DATA BELOW
........

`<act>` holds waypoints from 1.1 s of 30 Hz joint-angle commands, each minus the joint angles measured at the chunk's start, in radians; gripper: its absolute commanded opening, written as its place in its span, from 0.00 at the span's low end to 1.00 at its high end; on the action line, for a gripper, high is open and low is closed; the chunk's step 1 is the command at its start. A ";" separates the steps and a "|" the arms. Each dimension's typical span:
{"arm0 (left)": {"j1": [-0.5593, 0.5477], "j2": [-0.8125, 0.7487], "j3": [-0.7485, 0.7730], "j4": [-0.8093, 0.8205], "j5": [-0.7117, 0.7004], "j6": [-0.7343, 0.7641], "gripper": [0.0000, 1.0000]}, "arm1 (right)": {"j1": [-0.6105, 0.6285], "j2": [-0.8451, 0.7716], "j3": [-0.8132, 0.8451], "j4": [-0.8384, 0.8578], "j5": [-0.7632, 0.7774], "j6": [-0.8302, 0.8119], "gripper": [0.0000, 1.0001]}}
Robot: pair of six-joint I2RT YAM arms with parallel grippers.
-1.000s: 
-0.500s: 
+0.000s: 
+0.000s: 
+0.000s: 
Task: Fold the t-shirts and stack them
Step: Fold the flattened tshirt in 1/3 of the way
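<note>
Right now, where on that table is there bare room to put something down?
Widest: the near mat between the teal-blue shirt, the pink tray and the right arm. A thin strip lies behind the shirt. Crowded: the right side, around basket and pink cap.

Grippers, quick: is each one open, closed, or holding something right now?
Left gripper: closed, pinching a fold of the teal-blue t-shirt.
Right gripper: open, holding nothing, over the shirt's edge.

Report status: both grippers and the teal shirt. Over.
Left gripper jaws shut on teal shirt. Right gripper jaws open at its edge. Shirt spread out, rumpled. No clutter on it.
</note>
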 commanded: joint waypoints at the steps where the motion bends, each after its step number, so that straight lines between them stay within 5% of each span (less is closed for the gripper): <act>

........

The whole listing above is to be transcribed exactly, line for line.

WRITTEN SOLUTION
`<act>` holds waypoints from 1.1 s of 30 Hz joint-angle commands, each minus the joint angles measured at the chunk's start, in radians; gripper: its absolute commanded opening, written as its place in its span, from 0.00 at the span's low end to 1.00 at its high end; on the action line, for a gripper, high is open and low is closed; the chunk's step 1 is the command at its start. A ";" separates the steps and a "|" the arms. Each dimension's typical span:
{"arm0 (left)": {"j1": [-0.5593, 0.5477], "j2": [-0.8125, 0.7487], "j3": [-0.7485, 0.7730], "j4": [-0.8093, 0.8205], "j5": [-0.7117, 0.7004], "j6": [-0.7343, 0.7641], "gripper": [0.0000, 1.0000]}, "arm1 (right)": {"j1": [-0.6105, 0.6285], "j2": [-0.8451, 0.7716], "j3": [-0.8132, 0.8451], "j4": [-0.8384, 0.8578], "j5": [-0.7632, 0.7774], "j6": [-0.8302, 0.8119], "gripper": [0.0000, 1.0001]}}
Robot: pair of six-joint I2RT YAM arms with parallel grippers.
-1.000s: 
-0.500s: 
+0.000s: 
+0.000s: 
+0.000s: 
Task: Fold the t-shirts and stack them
Step: Fold the flattened tshirt in 1/3 of the way
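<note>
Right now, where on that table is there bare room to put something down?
Widest: the near mat between the teal-blue shirt, the pink tray and the right arm. A thin strip lies behind the shirt. Crowded: the right side, around basket and pink cap.

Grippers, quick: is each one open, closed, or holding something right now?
Left gripper: closed, pinching a fold of the teal-blue t-shirt.
Right gripper: open, holding nothing, over the shirt's edge.

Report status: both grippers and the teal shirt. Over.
Left gripper jaws shut on teal shirt. Right gripper jaws open at its edge. Shirt spread out, rumpled. No clutter on it.
</note>
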 commanded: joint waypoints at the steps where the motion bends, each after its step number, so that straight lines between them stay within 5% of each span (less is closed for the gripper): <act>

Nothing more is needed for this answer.